Python web framework security¶

Python web frameworks vary in how much security they provide by default. Django takes a batteries-included approach with many protections enabled out of the box; Flask provides a minimal core and relies on extensions for most security features; FastAPI and Pyramid sit between those poles in different ways.

Django¶

Django’s default project configuration enables several security middlewares:

• CSRF protection via CsrfViewMiddleware

• Clickjacking protection via XFrameOptionsMiddleware

• Template auto-escaping via Jinja2-compatible templates (values in {{ }} are HTML-escaped by default)

• ORM parameterisation prevents SQL injection in standard queries

Common Django-specific risks:

DEBUG = True in production exposes stack traces with local variable values and the full project structure. Django raises a runtime error if DEBUG = True and ALLOWED_HOSTS is not set to ['*']; production environments with ALLOWED_HOSTS configured correctly can still expose stack traces via DEBUG.

pickle serialisation appears in Django’s cache framework. When django.core.cache.backends.memcached or similar backends store session data using pickle, and an attacker can write to the cache, deserialization becomes a code execution vector. The database session backend avoids this.

render_template_string() and custom template loading from user-supplied strings bypass auto-escaping at the template level (the string is evaluated as a template, so injected template syntax executes before escaping).

Flask¶

Flask’s core is intentionally minimal. Auto-escaping is on by default for .html, .htm, .xml, and .xhtml templates via Jinja2; .txt templates are not escaped.
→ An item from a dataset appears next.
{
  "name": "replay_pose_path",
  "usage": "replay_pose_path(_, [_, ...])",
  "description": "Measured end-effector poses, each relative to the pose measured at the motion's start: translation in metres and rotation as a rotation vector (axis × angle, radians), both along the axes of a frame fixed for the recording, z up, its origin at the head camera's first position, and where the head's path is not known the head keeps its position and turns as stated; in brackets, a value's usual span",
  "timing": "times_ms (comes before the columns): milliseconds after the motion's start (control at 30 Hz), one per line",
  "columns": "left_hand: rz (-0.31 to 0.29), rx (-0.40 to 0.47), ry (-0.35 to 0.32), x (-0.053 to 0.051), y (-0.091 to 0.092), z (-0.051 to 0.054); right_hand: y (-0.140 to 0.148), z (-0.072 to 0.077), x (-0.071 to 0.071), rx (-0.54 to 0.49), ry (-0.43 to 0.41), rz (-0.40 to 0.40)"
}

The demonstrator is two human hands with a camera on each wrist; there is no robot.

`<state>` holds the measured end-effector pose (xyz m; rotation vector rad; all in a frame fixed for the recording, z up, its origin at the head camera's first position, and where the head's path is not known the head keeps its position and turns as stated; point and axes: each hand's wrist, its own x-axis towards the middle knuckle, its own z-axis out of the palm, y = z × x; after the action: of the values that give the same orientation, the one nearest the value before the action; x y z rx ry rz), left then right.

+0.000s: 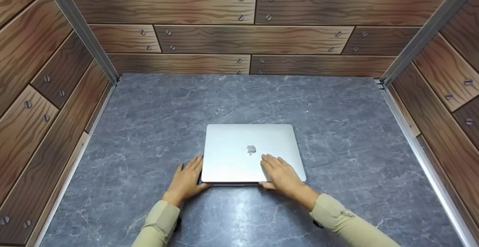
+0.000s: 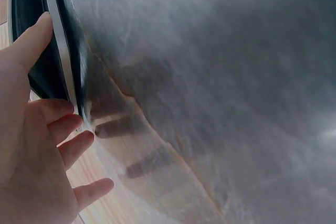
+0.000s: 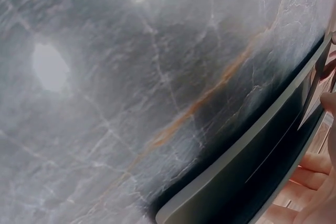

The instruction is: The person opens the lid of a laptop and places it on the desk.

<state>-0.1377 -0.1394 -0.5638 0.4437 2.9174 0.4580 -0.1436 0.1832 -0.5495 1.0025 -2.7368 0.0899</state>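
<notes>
A silver laptop point(image 1: 228, 142) lies on the grey marbled surface, an apple emblem on its lid. Both wrist views show a dark gap along its front, so the lid stands slightly raised from the base point(image 3: 220, 171). Beside the left edge is my left hand point(image 1: 187, 177); its fingers extend along that side, and the thumb reaches the front corner. In the left wrist view, those fingers point(image 2: 79, 148) look spread and fairly straight. My right hand point(image 1: 282, 174) rests on the lid's right front part with straight fingers, its thumb at the front edge. The right wrist view cuts off most of this hand.
The marbled tabletop point(image 1: 157, 112) surrounds the laptop. Wood-plank patterned walls point(image 1: 209, 39) stand at the back and both sides, with metal posts at the rear corners. A pale metal rail point(image 1: 423, 157) runs along the right edge. Overhead light glares off the surface in front.
</notes>
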Motion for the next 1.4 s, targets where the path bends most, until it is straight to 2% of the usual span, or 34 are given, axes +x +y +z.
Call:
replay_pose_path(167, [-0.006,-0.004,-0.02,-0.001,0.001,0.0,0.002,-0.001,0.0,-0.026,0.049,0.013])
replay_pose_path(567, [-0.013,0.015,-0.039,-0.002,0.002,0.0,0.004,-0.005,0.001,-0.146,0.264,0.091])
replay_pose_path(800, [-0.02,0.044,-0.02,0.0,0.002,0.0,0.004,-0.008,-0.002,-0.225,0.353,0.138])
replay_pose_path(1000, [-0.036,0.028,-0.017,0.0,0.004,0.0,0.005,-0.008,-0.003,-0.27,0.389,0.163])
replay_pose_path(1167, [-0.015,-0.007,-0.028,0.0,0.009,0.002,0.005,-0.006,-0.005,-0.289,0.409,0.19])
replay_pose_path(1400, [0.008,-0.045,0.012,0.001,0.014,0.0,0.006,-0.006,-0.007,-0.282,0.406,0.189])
Flask provides no CSRF protection by default. flask-wtf and flask-seasurf both add CSRF token handling.

Common Flask-specific risks:

app.secret_key hardcoded in source code is a frequent pattern in tutorials that persists into production. The secret key is used to sign session cookies; anyone with the key can forge session cookies for any user.

app.debug = True activates Werkzeug’s interactive debugger, which exposes a Python REPL in the browser. The debugger PIN is breakable.

jsonify() is safe for serialising Python dicts to JSON; the risk is serialising data structures that contain user-controlled keys without validation.

FastAPI¶

FastAPI validates request bodies against Pydantic models by default, which provides type-checked, range-checked input validation at the API boundary. This is a meaningful security property: a handler that declares user_id: int receives an integer, not a string that happens to look like one.

fastapi.security provides OAuth2 and JWT utilities. The JWT implementation delegates signature verification to the python-jose library; key management and algorithm selection (RS256 over HS256 for API-to-API tokens) are application-level choices.

OpenAPI documentation (/docs, /redoc) is enabled by default and exposes the full API schema. Disabling it in production is a simple configuration:

app = FastAPI(docs_url=None, redoc_url=None)

Pyramid¶

Pyramid’s ACL-based permission system is more flexible than Django’s group-based model and correspondingly more complex to configure correctly. Permission rules that are overly broad, or ACLs that fall through to a default Allow rather than Deny, can grant unintended access.

Pyramid uses Chameleon or Mako templates by default, which have different auto-escaping behaviour from Jinja2. Mako does not auto-escape by default; escaping is explicit.

Framework comparison¶

Common risks across frameworks¶

Static analysis with bandit identifies common patterns (hardcoded secrets, eval(), subprocess.run(shell=True)) in Python source:

bandit -r src/

Dependency scanning with pip-audit identifies known CVEs in installed packages:

pip-audit

WSGI servers (gunicorn, uWSGI) and ASGI servers (uvicorn) have their own configuration considerations: worker count, timeout settings, and whether the development server is exposed directly to the internet rather than behind a reverse proxy.